= Cariso =

Music genre

As early as the 1780s, the word kaiso was used to describe a French creole song and, in Trinidad, kaiso seems to have been perfected by the chantwells (singers, mostly female) during the first half of the 19th century. The chantwells, assisted by alternating in call-and-response style with a chorus, were a central component of the practice called Calinda (stick-fighting).

Calinda was a central component of early carnival celebrations in Trinidad, and after emancipation (1834), Afro-Creoles essentially took over the streets during carnival. Elite French Creole revellers, for their part, moved their carnival celebrations indoors and to private parties. Kaiso used satirical and insulting lyrics, and is related to the picong tradition. Kaiso singers, called chantwells, sang primarily in French creole.

==Chantwells==
The "chantwell" is another incarnation of the African "griot" tradition. On the Caribbean plantations African griots became chantwells, preserving the tribe’s history and traditions orally. They would sing to contemporary and mythical heroes and to the Gods. They would also preserve the complex oral traditions of West Africa with songs of derision, praise, satire, and lament. At first the chantwells were mostly women because the males were targeted for destruction on the plantation. On Emancipation the tradition continued and the chantwells would sing call-and-response chants called lavways lionizing and cheering on champion stickfighters. This form of music gradually evolved into the modern calypso.

Calypso music was developed in Trinidad in the 17th century from the West African Kaiso and canboulay music brought by African slaves imported to that Caribbean island to work on sugar plantations. These enslaved Africans were stripped of all connections to their homeland and family and not allowed to talk to each other. They used calypso to mock the slave masters and to communicate with each other.

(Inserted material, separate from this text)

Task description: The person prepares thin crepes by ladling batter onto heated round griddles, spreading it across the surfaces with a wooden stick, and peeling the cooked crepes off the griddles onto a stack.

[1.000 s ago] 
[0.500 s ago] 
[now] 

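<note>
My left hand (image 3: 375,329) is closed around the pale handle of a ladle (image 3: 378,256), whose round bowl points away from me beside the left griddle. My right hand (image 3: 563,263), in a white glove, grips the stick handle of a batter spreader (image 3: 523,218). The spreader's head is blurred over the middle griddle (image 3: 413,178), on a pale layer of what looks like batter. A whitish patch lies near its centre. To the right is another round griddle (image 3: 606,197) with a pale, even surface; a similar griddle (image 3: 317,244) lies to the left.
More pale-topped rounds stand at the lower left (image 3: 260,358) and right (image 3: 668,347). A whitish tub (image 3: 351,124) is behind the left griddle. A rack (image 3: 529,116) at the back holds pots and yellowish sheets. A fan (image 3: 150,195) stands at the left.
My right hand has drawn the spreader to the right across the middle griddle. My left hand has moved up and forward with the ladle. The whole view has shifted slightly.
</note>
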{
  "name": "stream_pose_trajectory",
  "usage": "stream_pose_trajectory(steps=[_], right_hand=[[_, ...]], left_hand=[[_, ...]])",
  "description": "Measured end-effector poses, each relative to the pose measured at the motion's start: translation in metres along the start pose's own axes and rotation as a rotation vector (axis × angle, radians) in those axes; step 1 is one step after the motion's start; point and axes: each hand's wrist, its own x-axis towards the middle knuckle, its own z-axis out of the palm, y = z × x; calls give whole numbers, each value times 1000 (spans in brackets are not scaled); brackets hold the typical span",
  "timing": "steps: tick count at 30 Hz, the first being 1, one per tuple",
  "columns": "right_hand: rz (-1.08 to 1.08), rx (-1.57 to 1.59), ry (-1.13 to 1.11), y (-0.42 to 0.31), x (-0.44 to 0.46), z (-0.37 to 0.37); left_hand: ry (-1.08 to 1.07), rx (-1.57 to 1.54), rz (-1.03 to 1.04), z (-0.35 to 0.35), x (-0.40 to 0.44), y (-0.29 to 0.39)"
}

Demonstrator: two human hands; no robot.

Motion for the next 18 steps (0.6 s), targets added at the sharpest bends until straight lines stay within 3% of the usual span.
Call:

As calypso developed, the role of the griot (originally a similar travelling musician in West Africa) became known as a chantwell and, eventually, calypsonian. As the country became urbanized chantwells became more and more a male function but the portfolio remains the same. The chantwell is the Call, the tribe and the audience is the Response.

== Rapso music in the cariso tradition ==
Rapso music is itself an evolution of the chantwell or griot tradition of African music in the diaspora. It is called, "the poetry of Calypso," and "the Power of the Word in the rhythm of the Word." Rapso is the poetic 'rap' form of Trinbagonian music, but has its origins in the oral elements of the performances of traditional masquerade characters in Trinidad Carnival.

Traditional masquerade characters, such as the Midnight Robber, Pierrot Grenade, and the Wild Indians, each have particular forms of poetic and musical speeches that echo ancient African masking and poetic traditions. Rapso borrowed many of the rhythmic and performance elements of these forms.

The first wave of Rapso music occurred in the late 1960s with the invention of Rapso by its pioneer Lancelot Kebu Layne. The second wave occurred in the late 1970s and mushroomed in the early '80s with the work of Brother Resistance and the Network Rhythm Band, alongside other artists such as Brother Cetewayo and Brother Book. This wave mainstreamed Rapso music in Trinidad and Tobago and World Music.

The third wave of Rapso occurred with the advent of young groups including Kindred and Homefront in the early 1990s. They were part of a musical movement entitled the 'Kiskadee Karavan' that was led by millionaire Robert Amar, who invested his money in the unleashing of the young musical genius of Trinidad and Tobago. The Karavan revolutionised Trinidad’s music by taking 'traditional' forms such as the Rapso and giving it modern production and promotional methods to take the music to stadiums in the native Trinidad and Tobago. This opportunity uncovered many talents on the ground, and created a series of anthemic musical singles. The song 'This Trini Could Flow' by Kindred took Rapso into the 21st century and firmly entrenched the music as a form comparable to hip-hop and dancehall.